For most of us it is a necessity rather than a want but what are the alternatives?

I constantly yearn for the day I don’t have to go to work any more but do I?

What would I do without an income?

The harsh reality is that for the majority of people work is a part of life and takes up a vast amount of our time. The pay is rather poor and the tasks often monotonous, draining and pressured. But is does fill the day.

That is very sad. I would love not to work so I could follow my aspirations like cycling, travelling, making things in a shed, walking the dog and meeting up with friends but unfortunately without a lottery win that is a pipe dream.

I think most of us quite like working and the jobs we do but its the amount we are expected to do and the pressures from deadlines, budgets, management, bullies and hours that make something simple so hard.

It all sounds rosy and idyllic not to work or to retire. However, once the jobs that one has saved up have been done, and the novelty has worn off what happens? All too often folk drift into a sedentary life and hanker for something to do and end up either volunteering or going back to work to fill their days and bank balances.

The reality is that we need things to do but most things cost money and that is the elephant in the room that is a constant nag.

I honestly do not know how the professionally unemployed do it. I was out of work for six months or so in the 90’s and it was crap. I filled my days with cycling, walking, running, reading job adds, writing letters and popping into the job centre. They were full on days and had the benefit of getting me fit and active but if it wasn’t for the fact that I was still living at home at the time life would have been a lot different.

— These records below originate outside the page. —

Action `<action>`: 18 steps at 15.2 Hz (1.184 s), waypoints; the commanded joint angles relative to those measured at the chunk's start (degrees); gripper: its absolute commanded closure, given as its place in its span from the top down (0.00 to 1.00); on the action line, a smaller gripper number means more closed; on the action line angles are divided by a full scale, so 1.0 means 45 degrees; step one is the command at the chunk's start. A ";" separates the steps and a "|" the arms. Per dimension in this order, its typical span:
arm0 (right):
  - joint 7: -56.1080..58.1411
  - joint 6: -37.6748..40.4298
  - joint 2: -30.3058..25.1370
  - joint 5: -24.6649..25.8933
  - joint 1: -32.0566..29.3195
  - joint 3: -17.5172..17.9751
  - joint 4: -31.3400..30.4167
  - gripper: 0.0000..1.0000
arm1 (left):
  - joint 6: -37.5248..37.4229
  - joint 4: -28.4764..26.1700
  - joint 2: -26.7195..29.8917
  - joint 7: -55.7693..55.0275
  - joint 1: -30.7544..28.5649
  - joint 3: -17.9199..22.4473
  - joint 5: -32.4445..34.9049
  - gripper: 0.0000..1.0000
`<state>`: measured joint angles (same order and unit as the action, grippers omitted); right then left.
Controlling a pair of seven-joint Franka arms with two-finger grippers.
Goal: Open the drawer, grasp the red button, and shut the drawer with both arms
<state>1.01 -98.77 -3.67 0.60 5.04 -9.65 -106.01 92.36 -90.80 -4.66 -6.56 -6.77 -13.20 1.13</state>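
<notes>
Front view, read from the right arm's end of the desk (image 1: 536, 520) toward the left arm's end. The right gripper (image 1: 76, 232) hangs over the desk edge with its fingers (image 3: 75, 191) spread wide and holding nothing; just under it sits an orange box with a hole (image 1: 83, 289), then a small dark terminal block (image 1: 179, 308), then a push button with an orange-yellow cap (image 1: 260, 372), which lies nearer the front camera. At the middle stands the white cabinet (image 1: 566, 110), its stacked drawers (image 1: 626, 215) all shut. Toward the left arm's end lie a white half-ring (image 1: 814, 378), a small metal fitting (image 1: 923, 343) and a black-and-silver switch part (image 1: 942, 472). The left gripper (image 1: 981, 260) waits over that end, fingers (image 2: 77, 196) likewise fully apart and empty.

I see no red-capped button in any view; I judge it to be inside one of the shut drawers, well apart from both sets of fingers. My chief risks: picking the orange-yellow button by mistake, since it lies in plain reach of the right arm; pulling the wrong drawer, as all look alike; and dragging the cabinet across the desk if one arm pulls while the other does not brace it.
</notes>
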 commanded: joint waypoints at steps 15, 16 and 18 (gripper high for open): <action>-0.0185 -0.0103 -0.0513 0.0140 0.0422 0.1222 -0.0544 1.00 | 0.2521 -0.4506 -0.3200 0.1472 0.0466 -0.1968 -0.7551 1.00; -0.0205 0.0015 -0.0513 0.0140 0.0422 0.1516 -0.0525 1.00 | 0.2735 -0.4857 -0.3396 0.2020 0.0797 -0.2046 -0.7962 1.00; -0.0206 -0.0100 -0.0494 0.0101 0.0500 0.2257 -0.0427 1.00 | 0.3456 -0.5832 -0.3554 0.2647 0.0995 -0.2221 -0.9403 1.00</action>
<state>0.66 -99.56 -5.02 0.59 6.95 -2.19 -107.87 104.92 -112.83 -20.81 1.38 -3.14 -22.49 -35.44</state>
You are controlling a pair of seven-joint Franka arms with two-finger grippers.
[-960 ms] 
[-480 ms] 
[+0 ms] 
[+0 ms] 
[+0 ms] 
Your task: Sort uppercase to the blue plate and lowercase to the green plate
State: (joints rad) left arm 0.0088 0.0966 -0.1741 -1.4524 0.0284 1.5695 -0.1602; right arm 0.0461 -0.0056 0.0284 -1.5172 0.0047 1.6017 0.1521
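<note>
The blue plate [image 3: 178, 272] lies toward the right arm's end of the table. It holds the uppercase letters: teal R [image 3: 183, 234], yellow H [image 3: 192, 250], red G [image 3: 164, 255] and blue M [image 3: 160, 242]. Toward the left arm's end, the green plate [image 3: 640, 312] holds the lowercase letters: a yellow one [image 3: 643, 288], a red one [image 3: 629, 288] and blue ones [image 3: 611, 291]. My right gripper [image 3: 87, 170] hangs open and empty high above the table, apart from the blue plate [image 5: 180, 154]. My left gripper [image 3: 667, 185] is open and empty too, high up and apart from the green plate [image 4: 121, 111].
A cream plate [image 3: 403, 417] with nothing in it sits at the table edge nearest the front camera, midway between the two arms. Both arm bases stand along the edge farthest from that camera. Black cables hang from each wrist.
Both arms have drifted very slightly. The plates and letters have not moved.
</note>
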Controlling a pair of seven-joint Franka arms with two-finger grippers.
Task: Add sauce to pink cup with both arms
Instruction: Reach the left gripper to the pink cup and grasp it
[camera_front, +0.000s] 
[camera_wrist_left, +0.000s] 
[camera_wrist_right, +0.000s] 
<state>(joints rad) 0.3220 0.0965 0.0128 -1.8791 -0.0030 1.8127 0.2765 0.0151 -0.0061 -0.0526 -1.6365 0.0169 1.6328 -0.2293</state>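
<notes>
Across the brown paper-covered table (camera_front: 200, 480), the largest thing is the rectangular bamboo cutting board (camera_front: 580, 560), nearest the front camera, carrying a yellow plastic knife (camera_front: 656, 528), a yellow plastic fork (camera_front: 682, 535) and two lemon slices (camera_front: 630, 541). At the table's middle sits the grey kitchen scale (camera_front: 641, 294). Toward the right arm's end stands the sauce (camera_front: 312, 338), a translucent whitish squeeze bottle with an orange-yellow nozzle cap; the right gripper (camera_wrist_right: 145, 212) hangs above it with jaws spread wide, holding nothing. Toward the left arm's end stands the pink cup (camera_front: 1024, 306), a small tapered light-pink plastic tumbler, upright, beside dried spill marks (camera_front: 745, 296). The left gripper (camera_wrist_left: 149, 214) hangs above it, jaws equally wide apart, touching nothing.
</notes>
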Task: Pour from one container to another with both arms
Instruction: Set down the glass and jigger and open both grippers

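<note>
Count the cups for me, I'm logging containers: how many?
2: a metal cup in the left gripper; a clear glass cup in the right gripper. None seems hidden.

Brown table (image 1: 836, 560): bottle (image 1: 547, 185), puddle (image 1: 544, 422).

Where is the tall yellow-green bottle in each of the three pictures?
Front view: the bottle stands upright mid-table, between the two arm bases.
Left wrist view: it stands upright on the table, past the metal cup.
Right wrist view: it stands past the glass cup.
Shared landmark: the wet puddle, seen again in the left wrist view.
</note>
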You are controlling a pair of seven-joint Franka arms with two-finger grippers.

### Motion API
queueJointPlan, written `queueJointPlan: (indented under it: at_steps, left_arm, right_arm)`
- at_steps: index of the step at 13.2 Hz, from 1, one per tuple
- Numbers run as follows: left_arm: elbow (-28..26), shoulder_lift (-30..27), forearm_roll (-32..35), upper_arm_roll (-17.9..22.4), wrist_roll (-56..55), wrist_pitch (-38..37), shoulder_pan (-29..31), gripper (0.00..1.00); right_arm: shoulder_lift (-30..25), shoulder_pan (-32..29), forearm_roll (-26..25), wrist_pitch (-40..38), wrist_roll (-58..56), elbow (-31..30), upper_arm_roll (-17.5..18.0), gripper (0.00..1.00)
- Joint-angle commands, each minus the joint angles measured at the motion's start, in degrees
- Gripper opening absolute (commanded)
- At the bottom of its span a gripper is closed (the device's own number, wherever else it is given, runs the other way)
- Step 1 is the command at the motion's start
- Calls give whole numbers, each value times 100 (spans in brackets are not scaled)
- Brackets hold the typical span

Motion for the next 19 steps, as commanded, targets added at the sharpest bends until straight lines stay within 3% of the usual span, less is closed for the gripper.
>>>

Thinking about retirement is good but planning for it is far better. Having contingency plans is a good idea too. For example. I love cycling and walking but these may be physically too much for me so something outside which is less demanding would be a better option like photography, bird-watching or drawing. Learning new skills could be a beneficial addition to one’s life like playing an instrument, writing, pottery or woodworking.

I would hate to think that my days be filled with morning television, going to the pub and then more telly box and bed.

Work also makes us feel needed and a part of the community. It keeps us mentally and physically fit. I cuts boredom and petty crime. It gives us a sense of being.

I guess work is fundamentally good but does it always have to be so hard and punishing? But even that is better than mind numbing boredom.